### ASSIGNMENT
Below are some entries. Transcribe the lines from the one holding "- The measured" to the one holding "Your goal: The", inclusive, but not the pictures among them.

### DATASET EXTRACT

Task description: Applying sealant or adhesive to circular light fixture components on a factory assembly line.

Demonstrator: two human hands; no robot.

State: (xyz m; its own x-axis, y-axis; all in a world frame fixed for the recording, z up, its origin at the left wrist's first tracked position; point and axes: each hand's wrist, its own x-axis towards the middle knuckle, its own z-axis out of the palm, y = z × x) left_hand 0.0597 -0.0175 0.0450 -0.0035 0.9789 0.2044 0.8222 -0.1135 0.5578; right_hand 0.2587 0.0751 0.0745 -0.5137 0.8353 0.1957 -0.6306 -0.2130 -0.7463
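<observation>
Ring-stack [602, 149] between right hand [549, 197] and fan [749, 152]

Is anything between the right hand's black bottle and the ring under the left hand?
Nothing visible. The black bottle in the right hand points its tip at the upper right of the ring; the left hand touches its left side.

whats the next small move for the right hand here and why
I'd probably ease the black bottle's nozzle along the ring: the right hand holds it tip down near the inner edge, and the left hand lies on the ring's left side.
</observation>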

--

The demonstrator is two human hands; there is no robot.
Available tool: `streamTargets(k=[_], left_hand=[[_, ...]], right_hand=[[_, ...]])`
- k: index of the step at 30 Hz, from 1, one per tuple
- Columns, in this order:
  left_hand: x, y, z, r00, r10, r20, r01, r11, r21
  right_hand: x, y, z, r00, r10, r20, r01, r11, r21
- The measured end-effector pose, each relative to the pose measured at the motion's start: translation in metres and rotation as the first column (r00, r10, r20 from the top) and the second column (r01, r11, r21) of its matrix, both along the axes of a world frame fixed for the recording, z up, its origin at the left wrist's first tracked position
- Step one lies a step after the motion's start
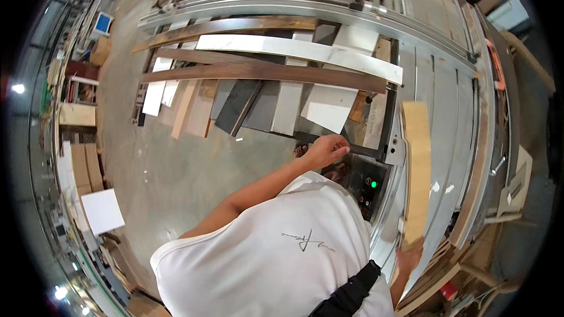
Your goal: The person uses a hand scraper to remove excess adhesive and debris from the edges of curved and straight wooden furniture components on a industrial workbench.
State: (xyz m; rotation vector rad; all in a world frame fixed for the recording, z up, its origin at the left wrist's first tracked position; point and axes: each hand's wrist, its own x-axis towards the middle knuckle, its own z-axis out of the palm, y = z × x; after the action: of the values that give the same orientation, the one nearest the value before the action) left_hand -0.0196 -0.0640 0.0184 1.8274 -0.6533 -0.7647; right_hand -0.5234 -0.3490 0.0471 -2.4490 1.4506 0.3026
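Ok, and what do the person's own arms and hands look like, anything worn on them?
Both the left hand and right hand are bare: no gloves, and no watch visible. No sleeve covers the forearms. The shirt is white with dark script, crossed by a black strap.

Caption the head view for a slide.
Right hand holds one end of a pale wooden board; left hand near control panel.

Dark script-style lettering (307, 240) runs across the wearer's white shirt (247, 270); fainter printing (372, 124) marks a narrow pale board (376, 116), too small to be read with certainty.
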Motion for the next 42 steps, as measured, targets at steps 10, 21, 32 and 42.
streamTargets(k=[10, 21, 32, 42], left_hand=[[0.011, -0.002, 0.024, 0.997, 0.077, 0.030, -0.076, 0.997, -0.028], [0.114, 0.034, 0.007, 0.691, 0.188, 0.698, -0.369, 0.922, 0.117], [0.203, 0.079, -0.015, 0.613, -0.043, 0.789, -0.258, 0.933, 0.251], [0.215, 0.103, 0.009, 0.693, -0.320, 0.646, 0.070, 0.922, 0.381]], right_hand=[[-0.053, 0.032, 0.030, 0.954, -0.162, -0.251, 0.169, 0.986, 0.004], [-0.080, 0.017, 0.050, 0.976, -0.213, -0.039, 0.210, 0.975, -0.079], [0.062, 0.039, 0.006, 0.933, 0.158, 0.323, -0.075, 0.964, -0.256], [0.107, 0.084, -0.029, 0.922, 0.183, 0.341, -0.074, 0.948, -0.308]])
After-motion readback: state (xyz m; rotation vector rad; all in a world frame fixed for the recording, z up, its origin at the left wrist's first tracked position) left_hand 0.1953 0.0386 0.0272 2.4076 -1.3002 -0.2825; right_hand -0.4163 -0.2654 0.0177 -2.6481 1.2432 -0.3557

### RESPONSE TO THIS EXERCISE
- The measured end-effector pose, each relative to the pose measured at the motion's start: translation in metres and rotation as the first column (r00, r10, r20 from the top) and the second column (r01, r11, r21) of its matrix, both along the axes of a world frame fixed for the recording, z up, its origin at the left wrist's first tracked position
- Step one lies a step after the motion's start
Your goal: The person uses a hand scraper to remove excess adhesive and debris from the edges of curved and straight wooden furniture components on a industrial workbench.

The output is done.